• [What you should do]: When "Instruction" occurs in a line of the material, copy that line.

• [Given records]:

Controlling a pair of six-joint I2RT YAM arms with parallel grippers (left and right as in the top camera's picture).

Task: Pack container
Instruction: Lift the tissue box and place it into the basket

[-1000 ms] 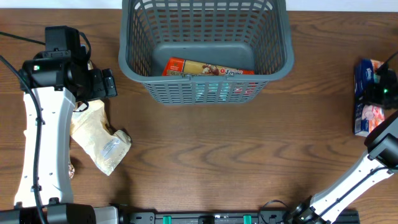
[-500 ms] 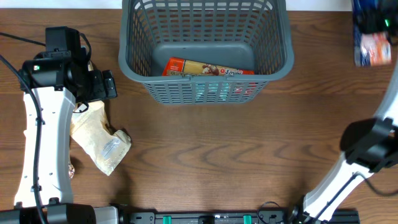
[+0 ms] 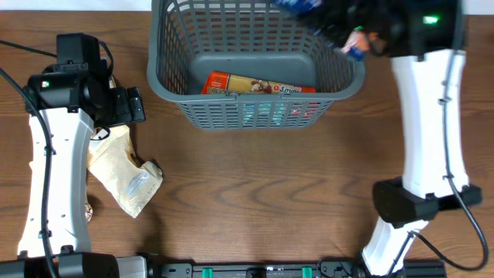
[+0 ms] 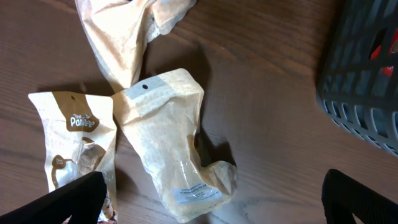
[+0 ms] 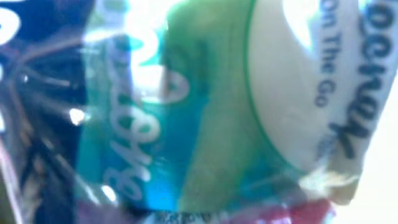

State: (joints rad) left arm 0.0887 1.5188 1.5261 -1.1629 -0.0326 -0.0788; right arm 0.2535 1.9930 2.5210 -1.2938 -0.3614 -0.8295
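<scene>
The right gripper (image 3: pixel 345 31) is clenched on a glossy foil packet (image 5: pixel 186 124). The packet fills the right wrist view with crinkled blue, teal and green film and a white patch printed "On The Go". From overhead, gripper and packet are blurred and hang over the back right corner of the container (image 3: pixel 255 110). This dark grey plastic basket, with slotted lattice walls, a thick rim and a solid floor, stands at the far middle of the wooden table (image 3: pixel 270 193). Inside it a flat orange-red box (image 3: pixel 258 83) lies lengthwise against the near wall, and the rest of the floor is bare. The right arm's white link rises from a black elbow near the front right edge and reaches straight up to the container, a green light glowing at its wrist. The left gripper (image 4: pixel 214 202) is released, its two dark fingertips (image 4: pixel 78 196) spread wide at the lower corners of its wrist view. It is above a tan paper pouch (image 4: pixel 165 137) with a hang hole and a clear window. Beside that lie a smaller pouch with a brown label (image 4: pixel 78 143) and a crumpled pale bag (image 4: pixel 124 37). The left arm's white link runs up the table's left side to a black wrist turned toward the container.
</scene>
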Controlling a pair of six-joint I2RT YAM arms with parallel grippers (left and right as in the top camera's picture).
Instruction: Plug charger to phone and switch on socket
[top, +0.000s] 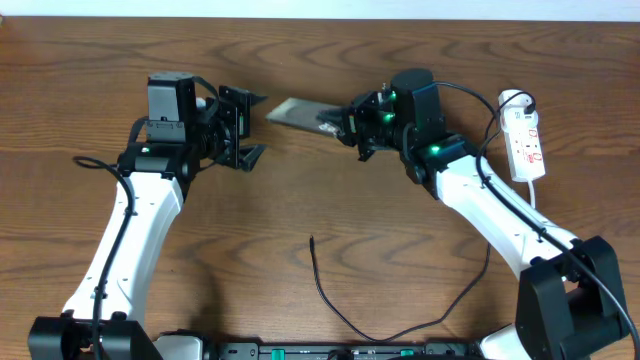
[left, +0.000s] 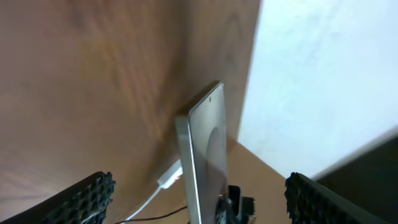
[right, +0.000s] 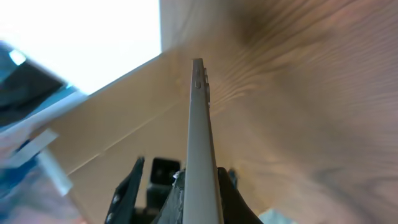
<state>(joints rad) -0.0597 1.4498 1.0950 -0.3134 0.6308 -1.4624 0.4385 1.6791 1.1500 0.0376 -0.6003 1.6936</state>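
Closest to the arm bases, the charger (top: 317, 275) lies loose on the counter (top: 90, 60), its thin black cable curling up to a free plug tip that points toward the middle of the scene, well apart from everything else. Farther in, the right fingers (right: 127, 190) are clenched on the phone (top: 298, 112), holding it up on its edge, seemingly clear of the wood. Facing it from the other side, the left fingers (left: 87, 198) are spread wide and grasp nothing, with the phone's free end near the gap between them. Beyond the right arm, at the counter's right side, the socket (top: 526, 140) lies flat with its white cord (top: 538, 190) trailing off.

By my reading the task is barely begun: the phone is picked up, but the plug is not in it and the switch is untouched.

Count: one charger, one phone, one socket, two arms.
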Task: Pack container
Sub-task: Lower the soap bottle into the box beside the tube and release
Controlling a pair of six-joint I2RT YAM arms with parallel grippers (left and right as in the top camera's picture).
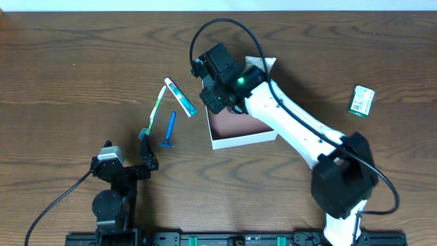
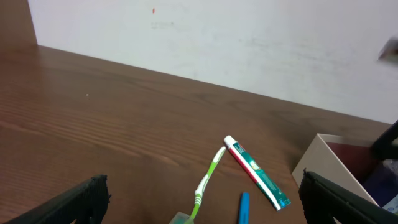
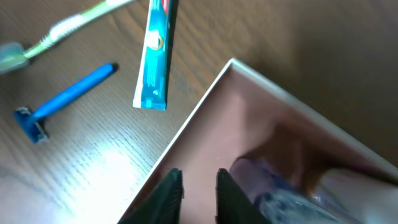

• [Solved problem]:
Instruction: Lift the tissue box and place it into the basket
Instruction: Plug charger to phone and switch on socket

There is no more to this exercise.